Anomalies in item performance between two levels may limit the progression of

achievement. This situation is discussed because it can be the case that typical common item

screening methodologies may not lead practitioners to discard items that perform better at a

lower level from the vertical linking set, thus leaving an item in the linking set that does not fully

comply with expectations. This research study investigated various common item screening

methodologies to determine linking item sets that will lead to the development of vertical scales.

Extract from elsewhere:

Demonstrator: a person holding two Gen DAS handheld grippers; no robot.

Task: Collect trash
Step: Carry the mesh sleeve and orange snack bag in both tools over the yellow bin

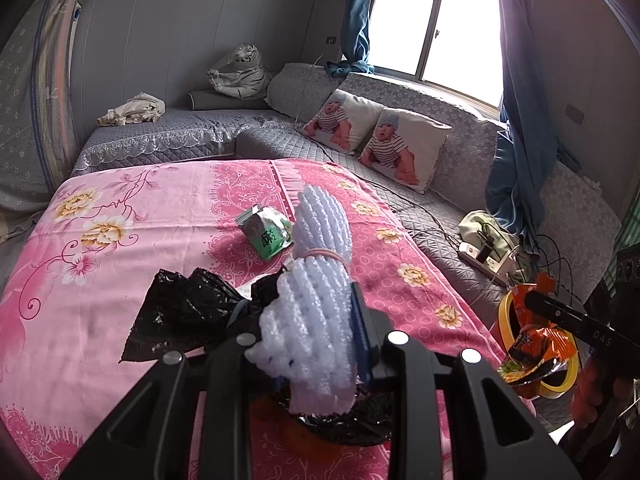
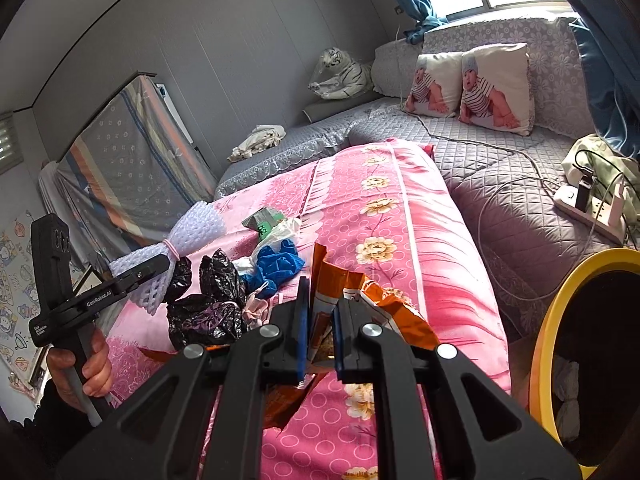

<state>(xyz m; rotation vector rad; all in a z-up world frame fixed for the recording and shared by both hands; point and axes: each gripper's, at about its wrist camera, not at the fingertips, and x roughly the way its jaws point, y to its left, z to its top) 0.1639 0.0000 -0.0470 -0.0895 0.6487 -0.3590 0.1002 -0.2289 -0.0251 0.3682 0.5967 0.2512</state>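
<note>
We read "GenRobot.AI" on our left gripper [image 2: 160, 266], clenched on the white foam net bundle [image 1: 316, 304] above the pink sheet [image 1: 120, 280] | green wrapper [image 1: 266, 232] lies on the sheet, print unreadable | our right gripper [image 2: 322, 320] grasps the orange snack wrapper [image 2: 360, 300] beside the yellow-rimmed bin [image 2: 548, 320]

Two baby-print cushions [image 1: 376, 140] are leaning side by side against the grey sofa back [image 1: 452, 108]. A plush white tiger [image 1: 240, 74] is sitting in the corner, a power strip [image 1: 486, 260] is lying on the quilted seat, and blue curtains [image 1: 520, 140] are hanging by the window [image 1: 436, 28].
</note>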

The primary goal of this research study was to analyze the pattern of vertical scales among the

different common item screening methodologies, noting how anomalies in item performance

across adjacent levels affect the trajectories of “growth”.

Method

Student data from a large scale assessment program was used in this study. This data,

obtained through the common-item non-equivalent-groups design (Young, 2006; Kolen &

Brennan, 2004), reflected student responses to on-level test forms that included off-level items

(“vertical linking items”) according to the design shown in Table 1. As shown in Table 1, the

off-level items for level 1 were from the level 2 test only while the level 6 test included off-level

items from only the level 5 test. However, for levels 2 through 5, each test included off-level

items from one level above and one level below. With this design, 36 items were classified as

vertical linking items among adjacent levels.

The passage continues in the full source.